#### [EXERCISE DIRECTIONS]
From the records below, transcribe only the lines running from the one with "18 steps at" through the one with "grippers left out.". Keep both of those end lines.

#### [Saved entries]
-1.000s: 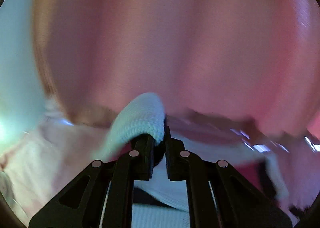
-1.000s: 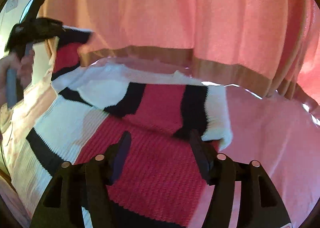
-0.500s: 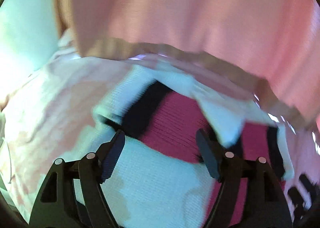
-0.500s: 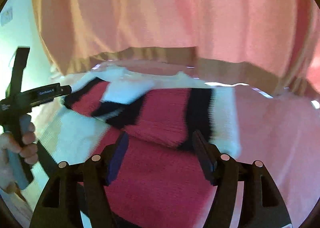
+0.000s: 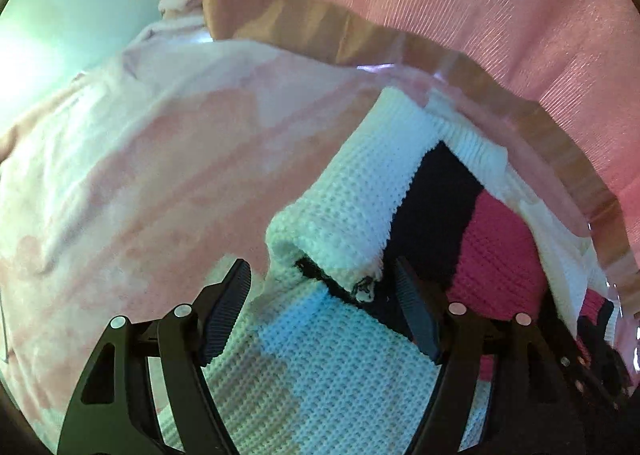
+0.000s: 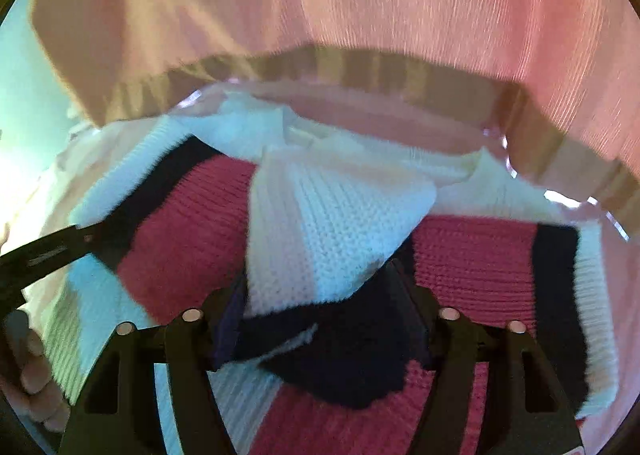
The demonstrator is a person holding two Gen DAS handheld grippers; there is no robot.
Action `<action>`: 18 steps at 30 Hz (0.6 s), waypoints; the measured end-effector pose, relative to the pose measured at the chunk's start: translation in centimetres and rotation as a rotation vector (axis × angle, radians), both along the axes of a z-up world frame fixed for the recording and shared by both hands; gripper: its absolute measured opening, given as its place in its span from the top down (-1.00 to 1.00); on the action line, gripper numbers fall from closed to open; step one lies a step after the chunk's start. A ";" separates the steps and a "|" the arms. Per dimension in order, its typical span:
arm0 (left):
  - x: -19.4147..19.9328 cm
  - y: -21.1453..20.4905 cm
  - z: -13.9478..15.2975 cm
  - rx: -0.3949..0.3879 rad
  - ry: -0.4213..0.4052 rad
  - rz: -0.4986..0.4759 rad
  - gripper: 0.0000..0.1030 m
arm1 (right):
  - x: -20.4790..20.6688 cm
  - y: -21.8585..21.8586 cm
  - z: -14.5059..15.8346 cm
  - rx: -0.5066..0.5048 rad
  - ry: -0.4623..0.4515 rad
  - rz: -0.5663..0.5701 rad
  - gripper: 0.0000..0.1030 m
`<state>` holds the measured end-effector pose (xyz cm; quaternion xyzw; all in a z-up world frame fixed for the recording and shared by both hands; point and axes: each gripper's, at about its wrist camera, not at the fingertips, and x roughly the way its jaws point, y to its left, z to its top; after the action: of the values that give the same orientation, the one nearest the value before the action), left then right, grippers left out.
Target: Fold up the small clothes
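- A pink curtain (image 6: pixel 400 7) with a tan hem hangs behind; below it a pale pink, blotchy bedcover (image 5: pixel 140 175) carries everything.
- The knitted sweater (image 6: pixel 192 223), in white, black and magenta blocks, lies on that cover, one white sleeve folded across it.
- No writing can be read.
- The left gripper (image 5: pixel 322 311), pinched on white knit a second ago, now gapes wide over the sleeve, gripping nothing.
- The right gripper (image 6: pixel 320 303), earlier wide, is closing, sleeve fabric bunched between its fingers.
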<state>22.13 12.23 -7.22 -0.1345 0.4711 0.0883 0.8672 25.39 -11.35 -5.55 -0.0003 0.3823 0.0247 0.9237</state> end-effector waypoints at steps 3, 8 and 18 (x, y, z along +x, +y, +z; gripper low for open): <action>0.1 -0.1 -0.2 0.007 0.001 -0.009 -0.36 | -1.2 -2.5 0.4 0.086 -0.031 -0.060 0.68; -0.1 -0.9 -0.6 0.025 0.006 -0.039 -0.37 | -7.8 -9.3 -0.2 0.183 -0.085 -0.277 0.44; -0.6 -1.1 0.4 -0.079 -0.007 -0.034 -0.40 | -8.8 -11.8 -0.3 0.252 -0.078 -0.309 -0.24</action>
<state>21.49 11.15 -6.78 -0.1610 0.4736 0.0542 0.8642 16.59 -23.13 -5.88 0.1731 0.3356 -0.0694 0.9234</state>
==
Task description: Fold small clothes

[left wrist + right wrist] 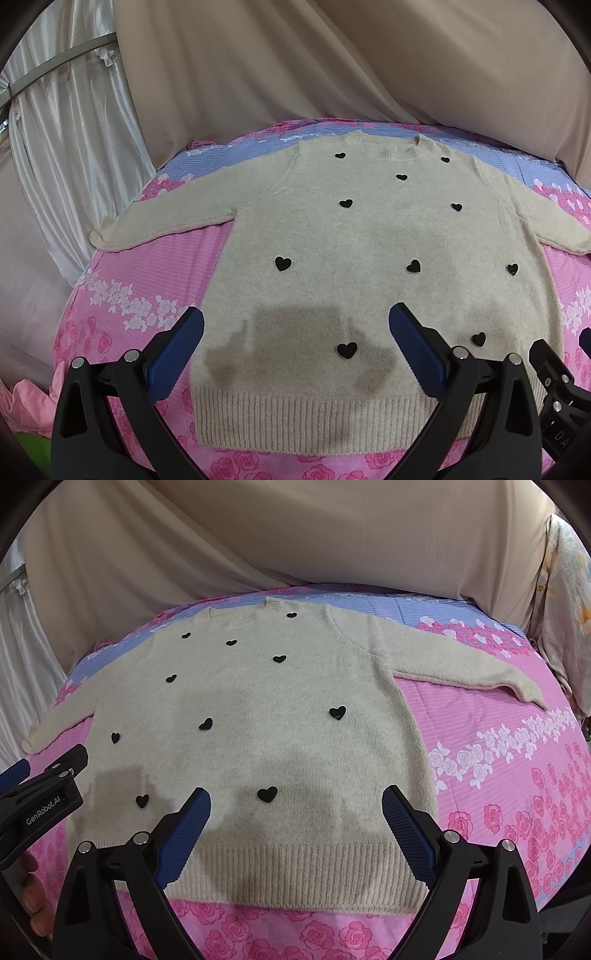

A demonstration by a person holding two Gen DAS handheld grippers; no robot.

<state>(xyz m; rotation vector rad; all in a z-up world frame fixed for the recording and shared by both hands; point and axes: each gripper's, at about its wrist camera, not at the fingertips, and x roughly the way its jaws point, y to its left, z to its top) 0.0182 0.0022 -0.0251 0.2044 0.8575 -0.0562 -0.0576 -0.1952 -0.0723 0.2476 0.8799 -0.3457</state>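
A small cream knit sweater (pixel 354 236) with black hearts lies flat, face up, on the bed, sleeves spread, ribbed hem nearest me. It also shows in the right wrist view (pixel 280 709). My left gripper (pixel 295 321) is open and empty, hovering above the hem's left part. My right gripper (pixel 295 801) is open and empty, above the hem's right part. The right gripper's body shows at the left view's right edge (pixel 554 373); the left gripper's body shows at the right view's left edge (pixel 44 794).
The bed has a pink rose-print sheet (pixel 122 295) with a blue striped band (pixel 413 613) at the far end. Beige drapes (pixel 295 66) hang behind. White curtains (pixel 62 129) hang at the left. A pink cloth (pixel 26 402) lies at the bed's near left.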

#### [FINISHED TASK]
Action `<action>`: 18 steps at 30 Hz (0.6 s), waypoints; the measured end-effector pose, relative to the pose measured at the chunk's start: translation in centimetres and rotation as a rotation vector (axis × angle, radians), both along the axes of a z-up world frame fixed for the recording and shared by both hands; gripper: its absolute measured opening, given as its place in its span from the top down (-1.00 to 1.00); on the action line, gripper numbers fall from closed to open; step one lies a step after the chunk's start. A ";" separates the steps and a "|" the arms. Per dimension in order, its typical span:
arm0 (left):
  - x: -19.4147..19.9328 cm
  - y: -21.1453..20.4905 cm
  - z: -13.9478..15.2975 cm
  - rx: -0.3949..0.3879 rad
  - ry: -0.4213..0.4052 rad
  - rz: -0.4986..0.4759 rad
  - gripper: 0.0000..0.1030 m
arm1 (right):
  - x: -20.4790..20.6688 cm
  - y: -21.8585..21.8586 cm
  - z: -14.5059..15.8346 cm
  - rx: -0.5066..0.5048 rad
  - ry: -0.4623..0.4515 rad
  - rz: -0.5663..0.5701 rad
  - gripper: 0.0000..0.1030 m
`<state>` holds the measured end-effector pose (xyz cm; quaternion xyzw; all in a z-up world frame fixed for the recording and shared by both hands; point and axes: each gripper's, at about its wrist camera, not at the fingertips, and x roughly the way its jaws point, y to its left, z to its top; after the action: of the values that give the same orientation, the one nearest the value before the action), left then right, grippers left out.

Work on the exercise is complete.